**Task brief**
Determine how many lines of the listing below hold the string "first". Reply only with the number.

**The input**
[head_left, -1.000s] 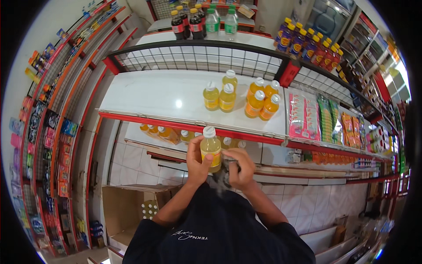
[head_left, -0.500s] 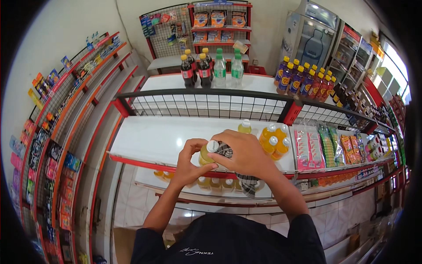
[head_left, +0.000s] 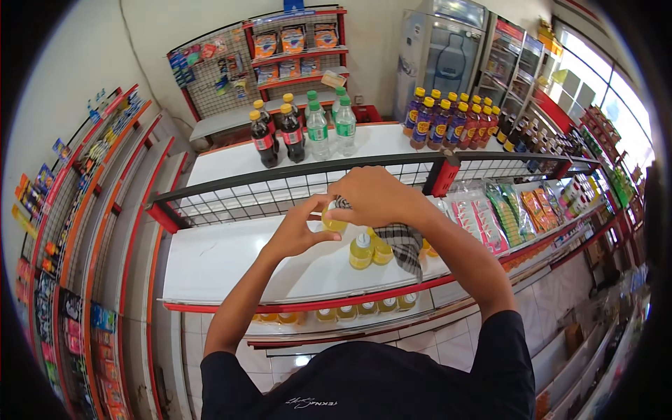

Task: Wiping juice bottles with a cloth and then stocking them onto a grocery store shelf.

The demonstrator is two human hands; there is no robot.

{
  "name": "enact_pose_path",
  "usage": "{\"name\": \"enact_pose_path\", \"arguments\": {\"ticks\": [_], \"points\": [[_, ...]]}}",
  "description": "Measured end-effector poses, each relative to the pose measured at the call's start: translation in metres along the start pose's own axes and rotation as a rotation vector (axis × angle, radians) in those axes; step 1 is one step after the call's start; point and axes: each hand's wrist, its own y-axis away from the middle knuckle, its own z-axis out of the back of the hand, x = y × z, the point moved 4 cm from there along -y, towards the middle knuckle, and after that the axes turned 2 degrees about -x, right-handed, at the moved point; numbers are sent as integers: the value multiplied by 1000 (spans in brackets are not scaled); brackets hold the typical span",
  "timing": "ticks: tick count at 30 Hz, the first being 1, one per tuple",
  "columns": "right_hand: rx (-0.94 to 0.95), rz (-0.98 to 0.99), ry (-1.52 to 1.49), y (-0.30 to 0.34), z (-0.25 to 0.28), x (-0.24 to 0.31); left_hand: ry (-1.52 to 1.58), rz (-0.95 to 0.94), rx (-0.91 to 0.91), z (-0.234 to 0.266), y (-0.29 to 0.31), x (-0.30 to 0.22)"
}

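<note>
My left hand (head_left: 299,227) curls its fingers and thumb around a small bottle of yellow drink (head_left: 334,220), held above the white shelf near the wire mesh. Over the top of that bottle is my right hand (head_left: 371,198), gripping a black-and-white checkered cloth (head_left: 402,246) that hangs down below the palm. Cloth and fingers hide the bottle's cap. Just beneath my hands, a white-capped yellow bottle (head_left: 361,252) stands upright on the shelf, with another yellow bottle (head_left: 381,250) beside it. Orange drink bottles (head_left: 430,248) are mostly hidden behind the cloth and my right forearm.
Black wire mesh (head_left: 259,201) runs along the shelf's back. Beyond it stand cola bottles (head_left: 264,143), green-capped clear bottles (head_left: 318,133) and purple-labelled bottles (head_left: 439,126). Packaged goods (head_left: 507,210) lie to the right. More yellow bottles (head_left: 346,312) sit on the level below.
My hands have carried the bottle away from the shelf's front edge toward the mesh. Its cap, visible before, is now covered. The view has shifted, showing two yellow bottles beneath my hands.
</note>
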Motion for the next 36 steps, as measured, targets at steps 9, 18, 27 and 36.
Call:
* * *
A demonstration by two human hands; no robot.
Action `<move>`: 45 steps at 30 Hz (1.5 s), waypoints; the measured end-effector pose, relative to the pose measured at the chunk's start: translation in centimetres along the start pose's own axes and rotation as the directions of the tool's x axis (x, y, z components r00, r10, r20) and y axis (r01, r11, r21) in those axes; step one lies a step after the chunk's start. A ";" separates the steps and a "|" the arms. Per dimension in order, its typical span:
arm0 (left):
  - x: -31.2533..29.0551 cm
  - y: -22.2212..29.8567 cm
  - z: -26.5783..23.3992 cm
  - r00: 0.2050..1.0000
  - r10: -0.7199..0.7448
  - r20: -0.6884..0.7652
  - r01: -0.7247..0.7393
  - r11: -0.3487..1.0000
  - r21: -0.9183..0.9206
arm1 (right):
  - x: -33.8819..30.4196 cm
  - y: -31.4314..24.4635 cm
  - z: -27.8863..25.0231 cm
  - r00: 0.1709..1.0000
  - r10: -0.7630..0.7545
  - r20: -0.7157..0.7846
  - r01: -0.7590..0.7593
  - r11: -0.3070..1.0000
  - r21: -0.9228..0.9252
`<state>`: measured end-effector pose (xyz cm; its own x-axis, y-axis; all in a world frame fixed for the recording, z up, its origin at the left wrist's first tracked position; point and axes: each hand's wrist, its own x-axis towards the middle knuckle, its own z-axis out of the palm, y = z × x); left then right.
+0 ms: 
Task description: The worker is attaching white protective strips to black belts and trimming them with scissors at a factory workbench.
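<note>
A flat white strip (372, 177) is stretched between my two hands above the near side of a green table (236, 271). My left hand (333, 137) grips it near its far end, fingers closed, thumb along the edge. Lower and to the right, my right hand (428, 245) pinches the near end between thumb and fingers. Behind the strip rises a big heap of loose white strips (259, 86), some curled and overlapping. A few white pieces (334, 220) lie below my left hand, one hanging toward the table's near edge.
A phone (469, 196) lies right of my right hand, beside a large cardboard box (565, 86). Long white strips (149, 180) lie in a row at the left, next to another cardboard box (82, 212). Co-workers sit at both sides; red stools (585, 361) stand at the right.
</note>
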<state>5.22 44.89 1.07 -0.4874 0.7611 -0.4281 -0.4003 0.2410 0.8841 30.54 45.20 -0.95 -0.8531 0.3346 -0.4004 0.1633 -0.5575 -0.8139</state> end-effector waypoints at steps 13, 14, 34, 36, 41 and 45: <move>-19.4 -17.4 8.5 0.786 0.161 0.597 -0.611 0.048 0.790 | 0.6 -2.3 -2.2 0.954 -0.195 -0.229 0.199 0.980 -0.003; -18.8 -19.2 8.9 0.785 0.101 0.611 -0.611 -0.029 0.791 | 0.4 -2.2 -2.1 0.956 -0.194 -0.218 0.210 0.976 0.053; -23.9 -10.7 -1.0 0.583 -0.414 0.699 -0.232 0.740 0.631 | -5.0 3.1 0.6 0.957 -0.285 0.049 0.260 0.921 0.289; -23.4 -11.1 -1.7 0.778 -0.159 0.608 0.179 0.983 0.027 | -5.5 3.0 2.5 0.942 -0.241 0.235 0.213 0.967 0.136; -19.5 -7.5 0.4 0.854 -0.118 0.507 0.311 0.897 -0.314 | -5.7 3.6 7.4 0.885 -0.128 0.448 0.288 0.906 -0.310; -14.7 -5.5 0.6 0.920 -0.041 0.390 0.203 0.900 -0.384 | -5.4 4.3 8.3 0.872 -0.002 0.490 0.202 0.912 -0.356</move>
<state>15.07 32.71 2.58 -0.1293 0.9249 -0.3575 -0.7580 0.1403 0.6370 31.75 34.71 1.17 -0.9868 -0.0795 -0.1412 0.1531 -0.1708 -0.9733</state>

**Answer to this task**
2